__Work required__.
Transcribe each line below word for word.

__Given material__.

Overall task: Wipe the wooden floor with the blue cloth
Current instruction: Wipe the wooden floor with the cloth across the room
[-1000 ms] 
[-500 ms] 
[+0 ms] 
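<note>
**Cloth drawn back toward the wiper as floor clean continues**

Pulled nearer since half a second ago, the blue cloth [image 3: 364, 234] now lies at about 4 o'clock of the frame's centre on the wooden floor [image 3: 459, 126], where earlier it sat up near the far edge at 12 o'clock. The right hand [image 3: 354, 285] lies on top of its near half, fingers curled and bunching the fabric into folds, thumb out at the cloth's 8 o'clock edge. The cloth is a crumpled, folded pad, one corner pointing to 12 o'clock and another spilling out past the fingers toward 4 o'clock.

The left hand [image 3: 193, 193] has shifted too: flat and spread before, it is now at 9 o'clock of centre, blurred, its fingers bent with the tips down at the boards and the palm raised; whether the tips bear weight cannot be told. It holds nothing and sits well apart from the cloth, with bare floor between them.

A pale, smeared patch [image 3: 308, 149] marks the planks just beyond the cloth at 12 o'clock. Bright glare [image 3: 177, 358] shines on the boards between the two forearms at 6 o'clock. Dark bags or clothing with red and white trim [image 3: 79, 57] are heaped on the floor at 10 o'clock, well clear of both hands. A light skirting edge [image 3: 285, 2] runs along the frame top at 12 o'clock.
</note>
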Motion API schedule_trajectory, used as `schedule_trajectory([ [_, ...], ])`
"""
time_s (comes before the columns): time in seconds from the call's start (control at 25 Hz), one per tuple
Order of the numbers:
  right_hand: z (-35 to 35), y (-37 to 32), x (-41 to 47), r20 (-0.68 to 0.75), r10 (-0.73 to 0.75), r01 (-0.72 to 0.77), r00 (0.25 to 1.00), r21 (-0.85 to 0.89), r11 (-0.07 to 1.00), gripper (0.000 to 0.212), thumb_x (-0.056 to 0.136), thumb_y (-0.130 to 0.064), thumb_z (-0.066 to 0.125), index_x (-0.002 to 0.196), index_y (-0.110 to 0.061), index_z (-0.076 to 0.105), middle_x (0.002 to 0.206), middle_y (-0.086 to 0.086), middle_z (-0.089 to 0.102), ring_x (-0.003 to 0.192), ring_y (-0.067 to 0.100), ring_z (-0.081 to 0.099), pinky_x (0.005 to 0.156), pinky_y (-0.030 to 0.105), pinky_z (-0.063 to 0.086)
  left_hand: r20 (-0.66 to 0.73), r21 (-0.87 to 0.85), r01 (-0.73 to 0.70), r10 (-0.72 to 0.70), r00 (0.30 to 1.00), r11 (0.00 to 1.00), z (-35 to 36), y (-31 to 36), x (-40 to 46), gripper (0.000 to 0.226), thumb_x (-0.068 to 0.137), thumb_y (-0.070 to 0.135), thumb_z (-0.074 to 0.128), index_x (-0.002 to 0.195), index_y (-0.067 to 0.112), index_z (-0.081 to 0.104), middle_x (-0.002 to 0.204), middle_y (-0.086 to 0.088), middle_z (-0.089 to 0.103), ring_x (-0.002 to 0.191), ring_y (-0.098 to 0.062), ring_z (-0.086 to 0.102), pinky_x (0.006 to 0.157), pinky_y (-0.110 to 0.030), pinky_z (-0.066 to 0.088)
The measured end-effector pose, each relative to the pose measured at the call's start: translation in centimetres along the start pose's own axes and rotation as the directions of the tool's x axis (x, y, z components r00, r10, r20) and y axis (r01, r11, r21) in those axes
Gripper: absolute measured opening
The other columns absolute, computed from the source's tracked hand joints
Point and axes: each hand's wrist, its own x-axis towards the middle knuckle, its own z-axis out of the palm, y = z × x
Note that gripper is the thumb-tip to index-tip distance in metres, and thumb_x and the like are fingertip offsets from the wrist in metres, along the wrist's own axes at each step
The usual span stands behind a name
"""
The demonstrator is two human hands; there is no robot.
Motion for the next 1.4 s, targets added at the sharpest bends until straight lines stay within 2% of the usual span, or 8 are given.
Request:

__Your solution__.
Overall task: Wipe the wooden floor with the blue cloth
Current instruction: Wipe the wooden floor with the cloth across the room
[-1000 ms] 
[-500 ms] 
[+0 ms] 
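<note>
**Cloth drawn back toward the wiper as floor clean continues**

Pulled nearer since half a second ago, the blue cloth [image 3: 364, 234] now lies at about 4 o'clock of the frame's centre on the wooden floor [image 3: 459, 126], where earlier it sat up near the far edge at 12 o'clock. The right hand [image 3: 354, 285] lies on top of its near half, fingers curled and bunching the fabric into folds, thumb out at the cloth's 8 o'clock edge. The cloth is a crumpled, folded pad, one corner pointing to 12 o'clock and another spilling out past the fingers toward 4 o'clock.

The left hand [image 3: 193, 193] has shifted too: flat and spread before, it is now at 9 o'clock of centre, blurred, its fingers bent with the tips down at the boards and the palm raised; whether the tips bear weight cannot be told. It holds nothing and sits well apart from the cloth, with bare floor between them.

A pale, smeared patch [image 3: 308, 149] marks the planks just beyond the cloth at 12 o'clock. Bright glare [image 3: 177, 358] shines on the boards between the two forearms at 6 o'clock. Dark bags or clothing with red and white trim [image 3: 79, 57] are heaped on the floor at 10 o'clock, well clear of both hands. A light skirting edge [image 3: 285, 2] runs along the frame top at 12 o'clock.
</note>
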Motion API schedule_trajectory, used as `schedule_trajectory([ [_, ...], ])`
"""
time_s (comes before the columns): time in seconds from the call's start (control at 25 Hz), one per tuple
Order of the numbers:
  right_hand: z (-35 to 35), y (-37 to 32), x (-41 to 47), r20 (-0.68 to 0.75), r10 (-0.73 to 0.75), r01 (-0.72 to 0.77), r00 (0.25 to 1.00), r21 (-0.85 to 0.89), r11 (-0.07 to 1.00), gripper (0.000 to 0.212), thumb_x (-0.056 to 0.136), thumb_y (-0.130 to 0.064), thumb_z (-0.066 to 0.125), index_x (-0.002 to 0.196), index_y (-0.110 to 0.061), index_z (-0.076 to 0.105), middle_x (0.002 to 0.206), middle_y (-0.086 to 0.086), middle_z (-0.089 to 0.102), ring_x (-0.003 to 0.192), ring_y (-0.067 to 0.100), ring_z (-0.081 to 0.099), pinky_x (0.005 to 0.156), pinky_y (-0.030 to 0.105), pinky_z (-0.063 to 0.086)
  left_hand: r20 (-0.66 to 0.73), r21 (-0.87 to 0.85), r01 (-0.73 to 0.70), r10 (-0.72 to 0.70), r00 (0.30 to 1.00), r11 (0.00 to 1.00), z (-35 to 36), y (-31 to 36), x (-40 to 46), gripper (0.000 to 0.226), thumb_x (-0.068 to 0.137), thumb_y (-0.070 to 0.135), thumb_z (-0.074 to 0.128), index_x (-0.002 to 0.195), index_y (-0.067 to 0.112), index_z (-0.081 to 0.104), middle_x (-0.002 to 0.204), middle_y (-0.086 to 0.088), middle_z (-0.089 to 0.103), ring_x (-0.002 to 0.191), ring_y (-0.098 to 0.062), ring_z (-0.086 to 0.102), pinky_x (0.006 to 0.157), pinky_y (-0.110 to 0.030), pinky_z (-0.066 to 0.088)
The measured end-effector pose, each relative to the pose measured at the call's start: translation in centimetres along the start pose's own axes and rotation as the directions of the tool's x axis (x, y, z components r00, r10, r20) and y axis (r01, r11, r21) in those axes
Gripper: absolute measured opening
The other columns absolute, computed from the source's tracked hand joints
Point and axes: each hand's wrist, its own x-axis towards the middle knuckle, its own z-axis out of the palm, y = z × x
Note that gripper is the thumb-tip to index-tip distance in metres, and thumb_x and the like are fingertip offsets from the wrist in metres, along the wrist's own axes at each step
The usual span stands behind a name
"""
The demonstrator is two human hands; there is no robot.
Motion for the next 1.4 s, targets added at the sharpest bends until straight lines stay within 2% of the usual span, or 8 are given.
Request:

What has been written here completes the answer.